Derive the Newton's method for finding 1/N, N > 0. Hence find 1/17 using initial approximation as 0.05.

Steps to Solve

1. Understanding the Problem and Deriving the Method

Newton's method is an iterative root-finding algorithm.
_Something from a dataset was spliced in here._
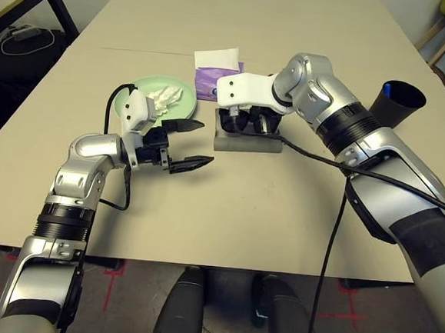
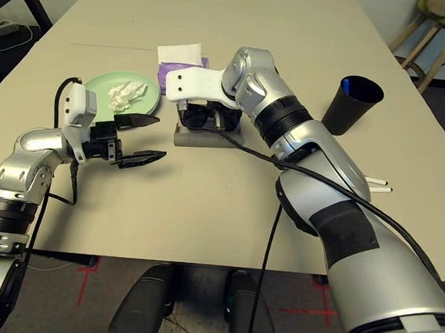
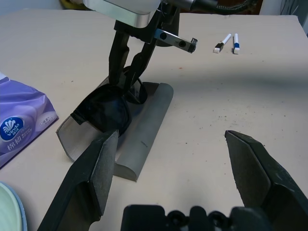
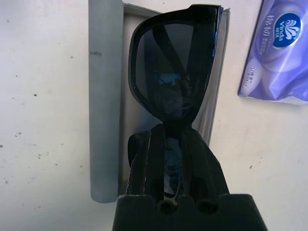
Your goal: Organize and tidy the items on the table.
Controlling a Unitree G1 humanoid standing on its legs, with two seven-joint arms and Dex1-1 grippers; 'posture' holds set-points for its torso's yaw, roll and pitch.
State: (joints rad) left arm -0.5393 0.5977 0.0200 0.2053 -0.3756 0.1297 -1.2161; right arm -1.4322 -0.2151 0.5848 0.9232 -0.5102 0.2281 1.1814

To find the reciprocal of a number $N$, consider the equation:

$$ f(x) = \frac{1}{x} - N = 0 $$

We want to find $x = \frac{1}{N}$.

2. Finding the Derivative

Next, we need the derivative of $f(x)$:

$$ f'(x) = -\frac{1}{x^2} $$

3. Applying Newton's Method Formula

Newton's method is given by the formula:

$$ x_{n+1} = x_n - \frac{f(x_n)}{f'(x_n)} $$

Substituting $f(x)$ and $f'(x)$ into the formula:

$$ x_{n+1} = x_n - \frac{\frac{1}{x_n} - N}{-\frac{1}{x_n^2}} $$

4. Simplifying the Expression

Simplifying the expression gives us:

$$ x_{n+1} = x_n + x_n^2 \left( \frac{1}{x_n} - N \right) $$

This simplifies further to:

$$ x_{n+1} = x_n + (1 - Nx_n) $$

So we have:

$$ x_{n+1} = x_n(2 - Nx_n) $$

5. Finding $ \frac{1}{17} $ Using Initial Approximation

Start with an initial approximation $x_0 = 0.05$ and $N = 17$. We now compute:

• First Iteration:

$$ x_1 = 0.05(2 - 17 \times 0.05) = 0.05(2 - 0.85) = 0.05 \times 1.15 = 0.0575 $$

• Second Iteration:

$$ x_2 = 0.0575(2 - 17 \times 0.0575) = 0.0575(2 - 0.9775) = 0.0575 \times 1.0225 \approx 0.0588 $$

• Third Iteration:

$$ x_3 = 0.0588(2 - 17 \times 0.0588) = 0.0588(2 - 0.9996) = 0.0588 \times 1.0004 \approx 0.0588 $$

Continuing this iteration until the result stabilizes.